作者は『まんがタイムジャンボ』に「半透明勤務 薄井さん」がゲスト掲載中。今年は新作に期待したい。

仙石寛子『三日月の蜜』

仙石寛子『三日月の蜜』

表題作は芳文社『まんがホーム』連載終了作品。好きな男性の好きな女性を取ってやれと、勢いで付き合えると言ってしまった女性。そこから始まる三人の揺れ動く想いを描く表題作、他、ホームなど掲載の読み切り十数編を収録。『背伸びして情熱』にはなかった、人間と人外の想い合いを描いた作品「キラキラ青虫」など、商業誌的に意欲的な作品が目を惹く一冊。

カワハラ恋『東京!(1)』

カワハラ恋『東京!(1)』

芳文社『まんがホーム』連載作品。中央線沿線三人娘、ロリータ原宿ツインズ、若年寄な巣鴨くん、イケメンな渋谷くん、オタクな秋葉原兄妹、元キャバ嬢の新宿先生と六本木先生など、東京の駅名を名前に持つ面々の日常。駅が個性を持つように、自らに由ったキャラをいかんなく発揮する面々が面白可笑しい作品。

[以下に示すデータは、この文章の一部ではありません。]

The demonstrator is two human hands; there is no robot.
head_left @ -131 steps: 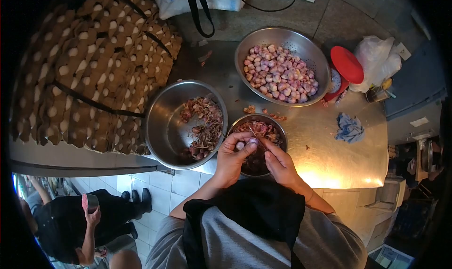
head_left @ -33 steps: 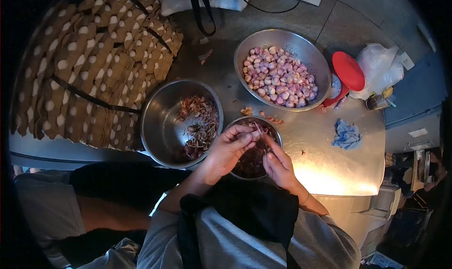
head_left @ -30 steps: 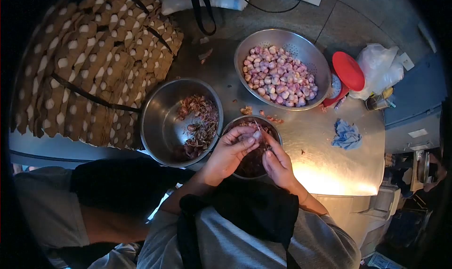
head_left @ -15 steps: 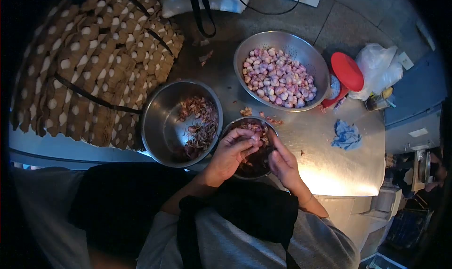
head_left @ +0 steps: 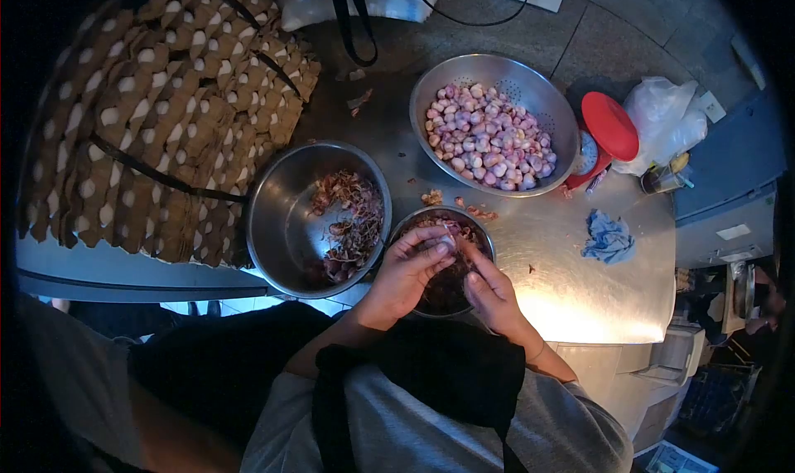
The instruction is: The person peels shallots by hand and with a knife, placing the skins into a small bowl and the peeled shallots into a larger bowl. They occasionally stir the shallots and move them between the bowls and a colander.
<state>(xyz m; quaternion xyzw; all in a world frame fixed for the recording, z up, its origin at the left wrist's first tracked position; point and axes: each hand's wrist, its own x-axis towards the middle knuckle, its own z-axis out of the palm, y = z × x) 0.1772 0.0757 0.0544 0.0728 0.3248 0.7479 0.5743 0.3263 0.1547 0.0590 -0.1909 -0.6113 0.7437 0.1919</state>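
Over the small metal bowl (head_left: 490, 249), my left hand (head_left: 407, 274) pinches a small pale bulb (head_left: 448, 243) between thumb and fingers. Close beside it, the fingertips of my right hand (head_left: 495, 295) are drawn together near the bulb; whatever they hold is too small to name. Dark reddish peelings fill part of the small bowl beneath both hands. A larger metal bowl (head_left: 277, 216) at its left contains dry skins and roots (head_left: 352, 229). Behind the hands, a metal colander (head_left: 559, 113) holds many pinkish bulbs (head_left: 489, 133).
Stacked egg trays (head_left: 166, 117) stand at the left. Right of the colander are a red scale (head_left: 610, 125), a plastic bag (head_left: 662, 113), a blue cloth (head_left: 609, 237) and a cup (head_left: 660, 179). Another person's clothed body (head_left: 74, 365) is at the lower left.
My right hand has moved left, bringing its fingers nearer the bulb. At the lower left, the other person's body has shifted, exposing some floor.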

作者の2010年単行本では、livedoorデイリー4コマにて連載されていた作品である『学園カラーズ』も面白かった。

葉月抹茶『君と紙ヒコーキと(1)』

葉月抹茶『君と紙ヒコーキと。(1)』

スクウェア・エニックス『ガンガンONLINE』連載作品。圭くんの幼なじみ・鈴は異様な紙ヒコーキ好き。何気ない言葉を紙ヒコーキに書いては飛ばして友人たちとやりとりをする。紙ヒコーキを「カジュアルなメッセージング」の隠喩とし、そのコミュニケーションと二者の距離感をせつな系ガンガン的なタッチと作法で描く作者の感性は特筆すべきだろう。